*What to produce:* Only an exact, complete copy of the listing will serve as the answer.
------ Recorded data ------
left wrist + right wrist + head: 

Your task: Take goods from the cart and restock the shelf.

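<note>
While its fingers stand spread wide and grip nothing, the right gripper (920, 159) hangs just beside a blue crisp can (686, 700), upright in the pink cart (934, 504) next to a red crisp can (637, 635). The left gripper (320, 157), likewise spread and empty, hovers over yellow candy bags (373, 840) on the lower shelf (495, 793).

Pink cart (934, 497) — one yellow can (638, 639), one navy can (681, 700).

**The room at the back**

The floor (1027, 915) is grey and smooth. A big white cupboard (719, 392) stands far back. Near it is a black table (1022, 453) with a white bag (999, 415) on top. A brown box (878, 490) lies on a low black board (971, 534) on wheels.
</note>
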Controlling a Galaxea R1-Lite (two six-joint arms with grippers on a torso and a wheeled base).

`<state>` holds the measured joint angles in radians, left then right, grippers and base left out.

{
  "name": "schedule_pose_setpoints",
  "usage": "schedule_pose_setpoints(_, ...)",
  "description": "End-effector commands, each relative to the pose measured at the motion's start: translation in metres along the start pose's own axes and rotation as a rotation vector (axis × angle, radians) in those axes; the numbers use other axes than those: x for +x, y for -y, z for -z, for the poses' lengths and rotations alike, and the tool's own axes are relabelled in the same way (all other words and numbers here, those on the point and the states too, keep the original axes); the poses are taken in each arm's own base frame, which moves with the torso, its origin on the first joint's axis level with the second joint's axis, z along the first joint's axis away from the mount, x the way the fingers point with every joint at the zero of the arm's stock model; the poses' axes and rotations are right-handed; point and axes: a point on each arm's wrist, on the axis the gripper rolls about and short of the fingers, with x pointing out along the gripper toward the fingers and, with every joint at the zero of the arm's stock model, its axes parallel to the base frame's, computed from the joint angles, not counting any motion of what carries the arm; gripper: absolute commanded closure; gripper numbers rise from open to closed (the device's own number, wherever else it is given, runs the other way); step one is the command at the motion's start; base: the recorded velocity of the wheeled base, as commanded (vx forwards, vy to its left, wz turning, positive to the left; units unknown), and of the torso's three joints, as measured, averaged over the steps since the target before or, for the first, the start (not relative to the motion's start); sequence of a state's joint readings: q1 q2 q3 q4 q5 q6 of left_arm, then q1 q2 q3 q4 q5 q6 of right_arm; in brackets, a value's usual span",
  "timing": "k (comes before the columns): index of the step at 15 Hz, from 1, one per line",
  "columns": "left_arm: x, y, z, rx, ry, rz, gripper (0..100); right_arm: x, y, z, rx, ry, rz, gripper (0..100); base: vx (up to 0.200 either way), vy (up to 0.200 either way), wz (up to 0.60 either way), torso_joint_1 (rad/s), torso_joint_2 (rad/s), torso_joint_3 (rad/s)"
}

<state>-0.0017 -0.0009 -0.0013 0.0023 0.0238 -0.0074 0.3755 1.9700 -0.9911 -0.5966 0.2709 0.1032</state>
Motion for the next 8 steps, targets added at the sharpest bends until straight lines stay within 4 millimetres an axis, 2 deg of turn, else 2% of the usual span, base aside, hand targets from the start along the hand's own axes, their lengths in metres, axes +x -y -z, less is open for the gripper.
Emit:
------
*Exercise result:*
left wrist + right wrist + head: 

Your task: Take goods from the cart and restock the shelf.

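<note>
While its fingers stand spread wide and grip nothing, the right gripper (920, 159) hangs just beside a blue crisp can (686, 700), upright in the pink cart (934, 504) next to a red crisp can (637, 635). The left gripper (320, 157), likewise spread and empty, hovers over yellow candy bags (373, 840) on the lower shelf (495, 793).

Pink cart (934, 497) — one yellow can (638, 639), one navy can (681, 700).

**The room at the back**

The floor (1027, 915) is grey and smooth. A big white cupboard (719, 392) stands far back. Near it is a black table (1022, 453) with a white bag (999, 415) on top. A brown box (878, 490) lies on a low black board (971, 534) on wheels.
</note>
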Controlling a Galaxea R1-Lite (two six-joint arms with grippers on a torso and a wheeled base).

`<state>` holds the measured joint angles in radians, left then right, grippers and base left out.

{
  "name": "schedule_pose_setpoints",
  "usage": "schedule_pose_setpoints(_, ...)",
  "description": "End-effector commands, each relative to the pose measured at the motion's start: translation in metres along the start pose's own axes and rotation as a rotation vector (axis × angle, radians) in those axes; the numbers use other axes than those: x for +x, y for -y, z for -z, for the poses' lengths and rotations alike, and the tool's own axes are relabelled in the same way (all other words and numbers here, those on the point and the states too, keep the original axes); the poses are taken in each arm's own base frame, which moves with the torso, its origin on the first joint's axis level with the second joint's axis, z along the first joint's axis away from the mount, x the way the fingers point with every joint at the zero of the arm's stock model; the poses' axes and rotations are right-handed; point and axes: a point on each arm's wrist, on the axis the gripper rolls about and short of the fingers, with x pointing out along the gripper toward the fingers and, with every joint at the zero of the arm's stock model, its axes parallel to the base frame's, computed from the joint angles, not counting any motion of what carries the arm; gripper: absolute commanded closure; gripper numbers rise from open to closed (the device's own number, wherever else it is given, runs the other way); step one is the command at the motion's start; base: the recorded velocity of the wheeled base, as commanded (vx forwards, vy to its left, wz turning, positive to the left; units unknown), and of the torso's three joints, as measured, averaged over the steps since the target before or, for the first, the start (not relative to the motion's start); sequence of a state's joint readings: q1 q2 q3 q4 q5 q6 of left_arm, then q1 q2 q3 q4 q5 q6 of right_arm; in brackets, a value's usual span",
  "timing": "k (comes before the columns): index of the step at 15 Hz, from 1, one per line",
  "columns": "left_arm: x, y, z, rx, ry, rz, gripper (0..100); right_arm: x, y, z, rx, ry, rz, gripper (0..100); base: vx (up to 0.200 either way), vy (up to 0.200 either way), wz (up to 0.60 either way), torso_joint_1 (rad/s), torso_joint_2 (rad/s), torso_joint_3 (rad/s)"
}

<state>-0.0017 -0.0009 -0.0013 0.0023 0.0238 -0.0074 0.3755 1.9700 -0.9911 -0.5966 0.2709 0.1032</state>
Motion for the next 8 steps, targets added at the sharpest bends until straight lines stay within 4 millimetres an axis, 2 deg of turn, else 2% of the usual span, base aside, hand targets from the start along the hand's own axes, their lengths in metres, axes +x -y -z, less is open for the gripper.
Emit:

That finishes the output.